### HOW TO COMPLETE THIS TASK
Down to the last line, the material below should be reproduced exactly.
[INFORMATION PROVIDED]
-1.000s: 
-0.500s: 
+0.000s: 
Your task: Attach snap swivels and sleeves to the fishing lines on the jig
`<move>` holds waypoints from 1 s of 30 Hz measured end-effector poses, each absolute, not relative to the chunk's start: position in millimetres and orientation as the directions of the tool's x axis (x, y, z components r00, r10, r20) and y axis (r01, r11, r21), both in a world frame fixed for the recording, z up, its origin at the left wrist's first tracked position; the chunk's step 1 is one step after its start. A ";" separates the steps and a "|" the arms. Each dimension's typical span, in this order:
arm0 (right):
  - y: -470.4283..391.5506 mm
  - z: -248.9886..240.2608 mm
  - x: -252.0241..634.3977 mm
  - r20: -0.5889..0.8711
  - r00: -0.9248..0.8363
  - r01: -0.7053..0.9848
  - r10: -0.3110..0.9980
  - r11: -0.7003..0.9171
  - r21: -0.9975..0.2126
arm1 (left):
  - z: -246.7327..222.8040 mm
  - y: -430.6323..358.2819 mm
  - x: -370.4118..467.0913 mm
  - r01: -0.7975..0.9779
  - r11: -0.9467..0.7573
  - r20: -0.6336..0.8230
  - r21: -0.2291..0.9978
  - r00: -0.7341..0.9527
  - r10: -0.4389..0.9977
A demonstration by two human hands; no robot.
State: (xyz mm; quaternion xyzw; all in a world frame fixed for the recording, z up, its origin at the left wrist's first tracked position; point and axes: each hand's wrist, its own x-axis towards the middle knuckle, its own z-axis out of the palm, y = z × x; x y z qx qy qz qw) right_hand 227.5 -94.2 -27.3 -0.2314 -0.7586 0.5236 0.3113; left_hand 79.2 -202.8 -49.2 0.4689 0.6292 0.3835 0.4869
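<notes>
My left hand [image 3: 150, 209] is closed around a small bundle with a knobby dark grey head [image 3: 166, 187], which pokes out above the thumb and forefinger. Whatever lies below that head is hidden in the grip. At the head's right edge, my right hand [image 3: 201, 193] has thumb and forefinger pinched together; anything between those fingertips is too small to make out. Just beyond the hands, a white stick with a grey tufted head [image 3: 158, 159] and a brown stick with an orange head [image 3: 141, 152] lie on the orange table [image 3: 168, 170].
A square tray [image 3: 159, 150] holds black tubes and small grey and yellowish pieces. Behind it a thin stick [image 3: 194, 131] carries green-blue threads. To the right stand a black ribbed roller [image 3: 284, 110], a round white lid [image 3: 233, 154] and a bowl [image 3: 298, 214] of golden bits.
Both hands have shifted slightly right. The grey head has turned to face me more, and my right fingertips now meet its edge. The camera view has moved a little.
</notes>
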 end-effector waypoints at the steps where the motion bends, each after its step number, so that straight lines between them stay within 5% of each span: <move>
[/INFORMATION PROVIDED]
### ANSWER SECTION
-1.000s: 
-0.500s: 
+0.000s: 
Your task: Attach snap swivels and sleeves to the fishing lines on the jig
`<move>` holds waypoints from 1 s of 30 Hz measured end-effector poses, each absolute, not relative to the chunk's start: position in millimetres and orientation as the directions of the tool's x axis (x, y, z components r00, r10, r20) and y axis (r01, r11, r21), both in a world frame fixed for the recording, z up, its origin at the left wrist's first tracked position; the chunk's step 1 is one step after its start. A ";" separates the steps and a "|" the arms. Each dimension's typical span, in this order:
arm0 (right):
  - y: -470.4283..391.5506 mm
  - z: -248.9886..240.2608 mm
  - x: -252.0241..634.3977 mm
  - r20: -0.5889..0.8711
  - r00: -0.9248..0.8363
  - r01: -0.7053..0.9848
  - r10: -0.3110..0.9980
  - r11: -0.7003..0.9171
  - r21: -0.9975..0.2126
arm1 (left):
  - z: -246.7327..222.8040 mm
  - y: -430.6323..358.2819 mm
  - x: -370.4118..467.0913 mm
  - r01: -0.7975..0.9779
  - r11: -0.9467..0.7573
  - r20: -0.6336..0.8230
  - r21: -0.2291..0.9978
  - r00: -0.7341..0.9527
  - r10: -0.4389..0.9977
A demonstration by two human hands; no robot.
State: (xyz mm; quaternion xyzw; all in a world frame fixed for the recording, z up, its origin at the left wrist's first tracked position; point and axes: each hand's wrist, its own x-axis towards the middle knuckle, its own z-axis out of the palm, y = z × x; x y z qx qy qz qw) right_hand 227.5 -94.2 -27.3 -0.2314 -0.7586 0.5236 0.3113; left_hand 79.2 -202.8 -49.2 0.4689 0.6292 0.3835 0.4869
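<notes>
My left hand [image 3: 150, 209] is closed around a small bundle with a knobby dark grey head [image 3: 166, 187], which pokes out above the thumb and forefinger. Whatever lies below that head is hidden in the grip. At the head's right edge, my right hand [image 3: 201, 193] has thumb and forefinger pinched together; anything between those fingertips is too small to make out. Just beyond the hands, a white stick with a grey tufted head [image 3: 158, 159] and a brown stick with an orange head [image 3: 141, 152] lie on the orange table [image 3: 168, 170].
A square tray [image 3: 159, 150] holds black tubes and small grey and yellowish pieces. Behind it a thin stick [image 3: 194, 131] carries green-blue threads. To the right stand a black ribbed roller [image 3: 284, 110], a round white lid [image 3: 233, 154] and a bowl [image 3: 298, 214] of golden bits.
Both hands have shifted slightly right. The grey head has turned to face me more, and my right fingertips now meet its edge. The camera view has moved a little.
</notes>
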 end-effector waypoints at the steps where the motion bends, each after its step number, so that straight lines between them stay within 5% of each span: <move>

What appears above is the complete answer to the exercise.